◆ What needs to be done
Your output should be the lines from the start of the data through the line containing "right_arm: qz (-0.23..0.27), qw", exactly and nothing more.

- Opening Delimiter -

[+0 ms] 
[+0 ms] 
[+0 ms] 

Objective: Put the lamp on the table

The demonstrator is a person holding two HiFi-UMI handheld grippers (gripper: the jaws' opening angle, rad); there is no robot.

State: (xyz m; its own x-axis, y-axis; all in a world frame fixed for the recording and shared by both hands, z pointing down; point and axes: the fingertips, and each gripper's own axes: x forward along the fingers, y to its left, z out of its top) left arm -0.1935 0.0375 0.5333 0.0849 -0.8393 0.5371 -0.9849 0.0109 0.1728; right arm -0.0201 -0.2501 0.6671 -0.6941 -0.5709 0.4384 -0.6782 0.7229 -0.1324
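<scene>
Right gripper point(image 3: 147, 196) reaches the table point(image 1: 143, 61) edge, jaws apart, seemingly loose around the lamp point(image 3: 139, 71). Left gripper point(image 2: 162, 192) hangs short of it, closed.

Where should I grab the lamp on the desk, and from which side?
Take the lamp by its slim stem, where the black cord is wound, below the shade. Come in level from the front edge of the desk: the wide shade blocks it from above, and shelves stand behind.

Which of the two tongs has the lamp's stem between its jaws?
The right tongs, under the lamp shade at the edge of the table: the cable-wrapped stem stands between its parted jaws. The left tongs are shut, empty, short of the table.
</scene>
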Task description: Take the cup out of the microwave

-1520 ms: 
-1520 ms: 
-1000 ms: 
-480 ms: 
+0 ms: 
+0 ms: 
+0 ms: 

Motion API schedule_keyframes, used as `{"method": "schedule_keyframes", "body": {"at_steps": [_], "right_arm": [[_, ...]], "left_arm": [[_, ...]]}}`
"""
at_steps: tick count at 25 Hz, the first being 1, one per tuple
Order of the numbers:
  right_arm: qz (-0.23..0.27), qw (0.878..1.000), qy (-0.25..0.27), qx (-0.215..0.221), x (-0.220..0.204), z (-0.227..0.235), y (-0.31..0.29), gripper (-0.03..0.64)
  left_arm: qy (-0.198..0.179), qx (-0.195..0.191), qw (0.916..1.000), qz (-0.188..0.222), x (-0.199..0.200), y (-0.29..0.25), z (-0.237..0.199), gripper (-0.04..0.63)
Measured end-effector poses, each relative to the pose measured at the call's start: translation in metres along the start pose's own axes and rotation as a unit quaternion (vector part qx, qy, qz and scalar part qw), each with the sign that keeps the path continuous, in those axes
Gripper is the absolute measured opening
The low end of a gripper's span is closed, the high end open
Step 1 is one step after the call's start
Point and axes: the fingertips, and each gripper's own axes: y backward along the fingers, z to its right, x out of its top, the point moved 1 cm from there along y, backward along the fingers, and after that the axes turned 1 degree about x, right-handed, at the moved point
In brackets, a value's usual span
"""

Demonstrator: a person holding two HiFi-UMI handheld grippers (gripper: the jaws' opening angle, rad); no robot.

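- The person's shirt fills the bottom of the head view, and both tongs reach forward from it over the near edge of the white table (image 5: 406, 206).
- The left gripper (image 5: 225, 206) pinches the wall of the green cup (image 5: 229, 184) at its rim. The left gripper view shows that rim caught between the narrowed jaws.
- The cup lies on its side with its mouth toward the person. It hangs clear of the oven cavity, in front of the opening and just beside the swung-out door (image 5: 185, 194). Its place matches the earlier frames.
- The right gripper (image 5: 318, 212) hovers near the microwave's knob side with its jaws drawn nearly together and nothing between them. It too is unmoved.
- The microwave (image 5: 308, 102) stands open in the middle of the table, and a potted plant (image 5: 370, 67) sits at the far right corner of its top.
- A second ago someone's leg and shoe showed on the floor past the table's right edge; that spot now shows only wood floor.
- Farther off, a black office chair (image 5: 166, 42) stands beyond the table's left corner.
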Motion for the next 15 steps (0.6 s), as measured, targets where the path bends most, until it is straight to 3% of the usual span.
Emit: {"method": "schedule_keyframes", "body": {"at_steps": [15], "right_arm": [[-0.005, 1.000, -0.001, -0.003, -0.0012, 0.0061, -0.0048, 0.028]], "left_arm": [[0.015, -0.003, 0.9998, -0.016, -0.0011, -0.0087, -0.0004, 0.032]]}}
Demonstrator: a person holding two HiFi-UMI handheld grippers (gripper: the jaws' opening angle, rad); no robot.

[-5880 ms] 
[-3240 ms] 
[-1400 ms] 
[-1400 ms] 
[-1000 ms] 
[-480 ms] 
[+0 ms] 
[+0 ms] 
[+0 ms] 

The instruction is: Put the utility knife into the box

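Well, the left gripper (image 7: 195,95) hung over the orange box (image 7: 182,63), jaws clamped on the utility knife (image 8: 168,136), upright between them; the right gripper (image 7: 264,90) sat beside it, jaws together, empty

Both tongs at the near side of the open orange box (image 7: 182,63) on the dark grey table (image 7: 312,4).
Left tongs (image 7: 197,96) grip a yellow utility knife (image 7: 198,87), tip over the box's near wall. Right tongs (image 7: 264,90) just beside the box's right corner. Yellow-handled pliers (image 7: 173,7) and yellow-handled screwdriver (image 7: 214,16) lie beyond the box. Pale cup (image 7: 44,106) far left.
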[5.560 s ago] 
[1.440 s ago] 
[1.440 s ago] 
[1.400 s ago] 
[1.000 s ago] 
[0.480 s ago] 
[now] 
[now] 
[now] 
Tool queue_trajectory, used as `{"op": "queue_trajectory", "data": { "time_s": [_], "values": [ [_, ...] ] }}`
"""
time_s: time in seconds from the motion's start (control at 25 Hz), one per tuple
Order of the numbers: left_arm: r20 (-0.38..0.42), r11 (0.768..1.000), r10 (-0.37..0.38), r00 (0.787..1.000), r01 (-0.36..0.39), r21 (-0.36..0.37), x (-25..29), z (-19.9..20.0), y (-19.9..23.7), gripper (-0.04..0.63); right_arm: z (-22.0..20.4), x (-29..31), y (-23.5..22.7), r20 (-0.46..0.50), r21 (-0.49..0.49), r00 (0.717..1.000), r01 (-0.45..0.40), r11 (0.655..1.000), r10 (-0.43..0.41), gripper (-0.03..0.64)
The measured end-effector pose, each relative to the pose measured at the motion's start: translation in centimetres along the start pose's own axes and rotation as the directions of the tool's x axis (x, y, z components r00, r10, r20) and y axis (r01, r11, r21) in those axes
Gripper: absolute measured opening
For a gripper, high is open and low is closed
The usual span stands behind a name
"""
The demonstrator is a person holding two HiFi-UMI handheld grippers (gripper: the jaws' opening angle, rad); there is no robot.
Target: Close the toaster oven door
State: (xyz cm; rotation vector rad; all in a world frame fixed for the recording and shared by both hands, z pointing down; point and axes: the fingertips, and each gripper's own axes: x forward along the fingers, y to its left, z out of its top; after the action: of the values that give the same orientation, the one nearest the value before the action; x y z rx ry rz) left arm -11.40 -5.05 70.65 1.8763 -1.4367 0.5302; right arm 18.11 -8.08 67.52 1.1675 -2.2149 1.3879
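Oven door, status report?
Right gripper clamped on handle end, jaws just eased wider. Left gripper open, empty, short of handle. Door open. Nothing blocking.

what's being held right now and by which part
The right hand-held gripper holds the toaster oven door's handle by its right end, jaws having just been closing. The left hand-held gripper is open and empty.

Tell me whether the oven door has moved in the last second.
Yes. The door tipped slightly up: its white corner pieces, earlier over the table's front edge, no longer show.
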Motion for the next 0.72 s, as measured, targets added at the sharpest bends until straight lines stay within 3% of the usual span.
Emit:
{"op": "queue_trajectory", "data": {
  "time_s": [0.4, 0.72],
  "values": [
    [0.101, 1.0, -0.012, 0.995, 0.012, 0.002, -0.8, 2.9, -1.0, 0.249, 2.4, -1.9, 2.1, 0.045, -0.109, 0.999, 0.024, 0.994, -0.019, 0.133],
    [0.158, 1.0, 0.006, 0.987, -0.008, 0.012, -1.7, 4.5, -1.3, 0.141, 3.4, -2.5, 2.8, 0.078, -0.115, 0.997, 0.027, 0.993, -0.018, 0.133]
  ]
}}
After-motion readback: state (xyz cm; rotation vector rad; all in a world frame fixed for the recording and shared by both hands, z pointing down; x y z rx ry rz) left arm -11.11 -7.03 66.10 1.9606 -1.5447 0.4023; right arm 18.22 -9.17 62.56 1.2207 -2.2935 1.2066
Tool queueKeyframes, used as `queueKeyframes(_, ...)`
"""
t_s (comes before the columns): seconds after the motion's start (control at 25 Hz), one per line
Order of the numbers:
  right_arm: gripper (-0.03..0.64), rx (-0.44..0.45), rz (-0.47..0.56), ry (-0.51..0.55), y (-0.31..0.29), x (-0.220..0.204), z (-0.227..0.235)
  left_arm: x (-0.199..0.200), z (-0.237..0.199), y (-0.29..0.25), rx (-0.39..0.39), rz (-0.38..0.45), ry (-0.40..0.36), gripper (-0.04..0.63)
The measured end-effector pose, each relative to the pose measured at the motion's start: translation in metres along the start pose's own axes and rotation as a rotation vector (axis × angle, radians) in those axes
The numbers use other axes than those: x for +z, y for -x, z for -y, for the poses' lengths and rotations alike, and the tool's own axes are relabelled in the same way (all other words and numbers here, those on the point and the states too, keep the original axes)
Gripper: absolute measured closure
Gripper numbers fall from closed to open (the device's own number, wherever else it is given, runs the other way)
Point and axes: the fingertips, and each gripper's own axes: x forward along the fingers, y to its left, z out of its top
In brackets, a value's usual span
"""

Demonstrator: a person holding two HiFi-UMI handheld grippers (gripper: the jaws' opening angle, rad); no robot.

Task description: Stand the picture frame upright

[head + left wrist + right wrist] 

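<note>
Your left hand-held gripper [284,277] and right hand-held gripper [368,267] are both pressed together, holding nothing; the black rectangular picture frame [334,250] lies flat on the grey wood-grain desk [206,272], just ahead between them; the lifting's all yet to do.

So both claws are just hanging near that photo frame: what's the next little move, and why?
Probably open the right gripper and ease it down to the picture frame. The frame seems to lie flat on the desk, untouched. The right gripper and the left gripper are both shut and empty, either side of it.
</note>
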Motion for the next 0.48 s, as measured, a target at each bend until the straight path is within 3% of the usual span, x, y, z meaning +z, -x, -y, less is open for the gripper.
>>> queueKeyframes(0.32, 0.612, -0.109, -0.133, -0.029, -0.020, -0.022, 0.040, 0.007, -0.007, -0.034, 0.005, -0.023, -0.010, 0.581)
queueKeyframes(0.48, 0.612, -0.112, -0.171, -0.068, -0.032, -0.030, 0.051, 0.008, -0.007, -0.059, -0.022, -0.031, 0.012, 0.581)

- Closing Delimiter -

◆ Exercise answer
[+0 ms] 
[+0 ms] 
[+0 ms] 

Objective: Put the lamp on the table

The demonstrator is a person holding two HiFi-UMI handheld grippers (gripper: the jaws' opening angle, rad); there is no robot.

State: (xyz m; its own x-axis, y-axis; all in a world frame fixed for the recording and shared by both hands, z pointing down; point and axes: the fingertips, and each gripper's own axes: x forward along the fingers, y to its left, z out of its top) left arm -0.1935 0.0375 0.5333 0.0849 -0.8393 0.5371 -0.9849 0.0109 0.1728; right arm -0.0201 -0.2501 0.6671 -0.6941 -0.5709 0.4384 -0.6782 0.7229 -0.1324
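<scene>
Right gripper point(image 3: 147, 196) reaches the table point(image 1: 143, 61) edge, jaws apart, seemingly loose around the lamp point(image 3: 139, 71). Left gripper point(image 2: 162, 192) hangs short of it, closed.

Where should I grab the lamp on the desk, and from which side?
Take the lamp by its slim stem, where the black cord is wound, below the shade. Come in level from the front edge of the desk: the wide shade blocks it from above, and shelves stand behind.

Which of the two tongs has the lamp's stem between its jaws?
The right tongs, under the lamp shade at the edge of the table: the cable-wrapped stem stands between its parted jaws. The left tongs are shut, empty, short of the table.
</scene>
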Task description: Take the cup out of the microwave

-1520 ms: 
-1520 ms: 
-1000 ms: 
-480 ms: 
+0 ms: 
+0 ms: 
+0 ms: 

Motion API schedule_keyframes, used as `{"method": "schedule_keyframes", "body": {"at_steps": [_], "right_arm": [[_, ...]], "left_arm": [[_, ...]]}}`
"""
at_steps: tick count at 25 Hz, the first being 1, one per tuple
Order of the numbers:
  right_arm: qz (-0.23..0.27), qw (0.878..1.000), qy (-0.25..0.27), qx (-0.215..0.221), x (-0.220..0.204), z (-0.227..0.235), y (-0.31..0.29), gripper (-0.03..0.64)

This completes the requested output.